Yes, we have [expensive] labour capacity, big deal. Why don't we take a page out of Milton Freedman do away with the minimum wage, put that capacity to work! Of course I'm being sarcastic.

Poloz candid comments went for the most part unnoticed, they were made on the same day as the terror attacks in Ottawa. What our Bank Governor was describing is that this past recession was unlike a normal one. Output contracts during a normal recession, but the capacity is there as hangover from the prior period of expansion. What's different this time is that the capacity is gone, GONE! These companies didn't just lay people off per the usual cycle, they packed up and left. This has changed the composition of industries in Canada, and it's making it much more difficult for our Government to foster job creation and bounce back to full employment. The question is how do we get these businesses to come back? It's a far more a precarious position for us to be in.

Back on the topic of oil, already some people are calling for a bottom at $35. Absurd.


----------



## HaroldCrump (Jun 10, 2009)

bmoney said:


> Why don't we take a page out of Milton Freedman do away with the minimum wage, put that capacity to work! Of course I'm being sarcastic.


It would have been a valid strategy, but for the labor arbitrage being employed by global corporations these days.
Doing away with minimum wage might provide a temporary boost to employment at the low end, but the effects will not be long-lasting.
The low end jobs are all service sector jobs.
However, service sector is a derivative sector - it cannot survive without growth and expansion in the primary sectors.
My suspicion is that once the initial effect has passed, employment will plateau off again.
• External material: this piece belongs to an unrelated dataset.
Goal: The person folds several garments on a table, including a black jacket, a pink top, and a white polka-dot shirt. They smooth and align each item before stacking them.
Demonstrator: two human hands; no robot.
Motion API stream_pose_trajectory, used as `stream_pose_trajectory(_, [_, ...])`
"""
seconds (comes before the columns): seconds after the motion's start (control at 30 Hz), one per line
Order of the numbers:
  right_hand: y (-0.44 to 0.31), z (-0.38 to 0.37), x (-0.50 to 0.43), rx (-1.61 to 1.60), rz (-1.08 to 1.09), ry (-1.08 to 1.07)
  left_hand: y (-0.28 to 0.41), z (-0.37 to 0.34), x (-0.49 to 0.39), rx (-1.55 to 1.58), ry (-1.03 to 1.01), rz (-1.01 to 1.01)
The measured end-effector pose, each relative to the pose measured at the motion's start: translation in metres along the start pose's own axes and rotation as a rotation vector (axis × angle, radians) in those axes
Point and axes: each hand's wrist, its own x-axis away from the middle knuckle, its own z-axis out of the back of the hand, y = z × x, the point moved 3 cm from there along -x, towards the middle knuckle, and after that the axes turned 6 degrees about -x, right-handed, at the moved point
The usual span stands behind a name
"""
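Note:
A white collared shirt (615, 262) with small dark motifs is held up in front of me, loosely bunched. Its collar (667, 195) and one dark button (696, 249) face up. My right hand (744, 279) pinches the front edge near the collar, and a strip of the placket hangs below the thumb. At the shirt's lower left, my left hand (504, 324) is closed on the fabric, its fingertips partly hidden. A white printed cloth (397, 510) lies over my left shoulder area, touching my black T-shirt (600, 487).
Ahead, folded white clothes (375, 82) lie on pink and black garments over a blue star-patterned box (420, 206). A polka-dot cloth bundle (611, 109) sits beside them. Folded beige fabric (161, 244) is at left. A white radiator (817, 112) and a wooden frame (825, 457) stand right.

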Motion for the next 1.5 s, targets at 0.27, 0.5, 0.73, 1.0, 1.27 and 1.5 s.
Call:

> Poloz candid comments went for the most part unnoticed, they were made on the same day as the terror attacks in Ottawa. What our Bank Governor was describing is that this past recession was unlike a normal one. Output contracts during a normal recession, but the capacity is there as hangover from the prior period of expansion. What's different this time is that the capacity is gone, GONE! These companies didn't just lay people off per the usual cycle, they packed up and left.


Well, Poloz & Carney deserve some of the blame themselves.
They have pursued an inflationary, and currency devaluing policy.

However, the larger problem is structural in nature i.e. it is a combination of fiscal policy, tax policy, and the subsidy policy.
To that extent, he is perhaps right that the capacity is gone.
But it is only the capital capacity, not labor - labor is still here and in fact, more is pouring in every day via immigration.



> This has changed the composition of industries in Canada, and it's making it much more difficult for our Government to foster job creation and bounce back to full employment. The question is how do we get these businesses to come back? It's a far more a precarious position for us to be in.


Yeah I agree...structural problems are much harder to solve that monetary problems.
It has to do with taxation - over-taxation in our case, the structure of the labor market - unionization and collective bargaining "rights", the regional imbalances - Quebec and Ontario pursuing fiscally irresponsible policies, B.C. blocking or over-taxing energy developments, etc.
These are all structural issues that the BOC cannot solve or even intervene in.
But these are not unsolvable problems, if the right political will is there.


----------



## bmoney (Jun 22, 2013)

Hey Harold, I'm not in any disagreement with what you wrote above. The Government has wasted opportunities to make things right, one of the big untouchables has been real-estate which they continue to blow bubbles through CMHC. I know lots of wealthy and ordinary people in some form or another playing real estate, working for cash or selling houses every few years taking the principle residence exemptions. And on the topic of taxation, it's killing the middle class. In Ontario if you make 100k the Government calls you rich, taxes you 42% and another 13% when you pay your bills; if you're lucky to end up in the top bracket you have the pleasure of paying 62% in taxes (49% marginal 13% HST).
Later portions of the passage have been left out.